Affaire de paperasse

La structure associative est exigeante envers ses bénévoles. «Bien que je bénéficiais d’une compensation financière, mes tâches demandaient 20 heures par semaine, se rappelle Maxime Tassé. Souvent, mes études passaient en deuxième.»

D’énormes responsabilités attendent les administrateurs des associations étudiantes. Les volontaires, qui ne sont pas nécessairement formés pour s’occuper d’une corporation, gèrent un budget d’une centaine de milliers de dollars et un vaste programme de services. «La plupart n’ont pas d’étudiants en gestion parmi leurs membres pour s’occuper des finances, déplore Laurent-Simon Lapierre. De plus, il est difficile de faire appel à des professionnels, puisque leurs services coûtent chers et que les associations sont trop serrés financièrement.»

Laurent-Simon Lapierre considère que les étudiants auraient tout intérêt à surveiller de près ce qui se passe dans leur association. «Bien souvent, quand le quorum d’une assemblée n’est pas atteint, le mot d’ordre entre les purs et durs est de ne pas demander au président un comptage des participants. C’est dans ce genre de réunions douteuses que sont passées en vitesse des mesures questionnables pour l’intérêt des membres et qui ne seraient pas votés devant une salle comble. Durant mon mandat, je n’ai assisté qu’à une seule assemblée avec le quorum requis!»

Philippe Lapointe croît que «pour plusieurs, l’université est un lieu d’apprentissage et pas nécessairement de débats politiques. Cependant, ceux-ci doivent comprendre que pour garantir la qualité de l’enseignement, il faut parfois faire de la politique. Les étudiants ont la responsabilité de prendre position.»

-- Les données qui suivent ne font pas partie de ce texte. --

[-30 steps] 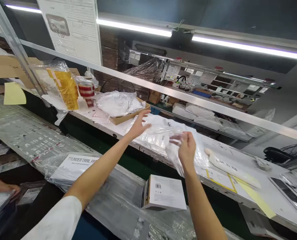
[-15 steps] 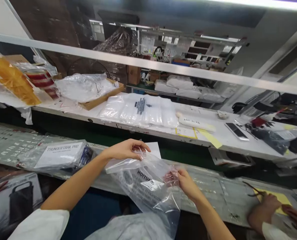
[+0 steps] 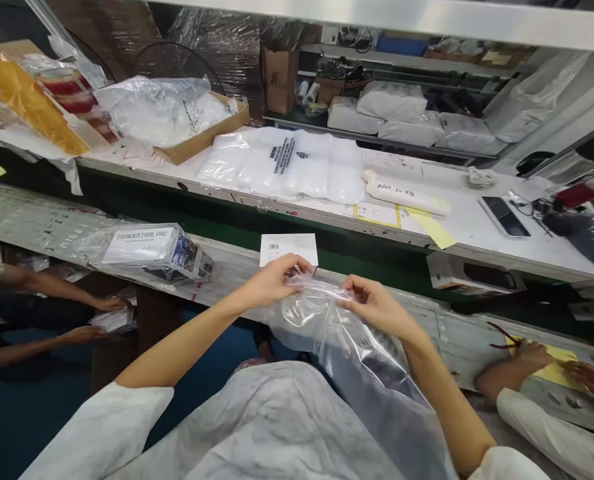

À ce sujet, Bernard Dufour, ne masque pas sa déception face au comportement de ses pairs. «Par ennui ou par paresse, les universitaires désertent la politique associative. Entendons-nous, c’est plus amusant de prendre une bière que de discuter finance. Mais aux votes de grèves, ils se pointent massivement parce qu‘ils réalisent que quelque chose leur glisse des doigts!»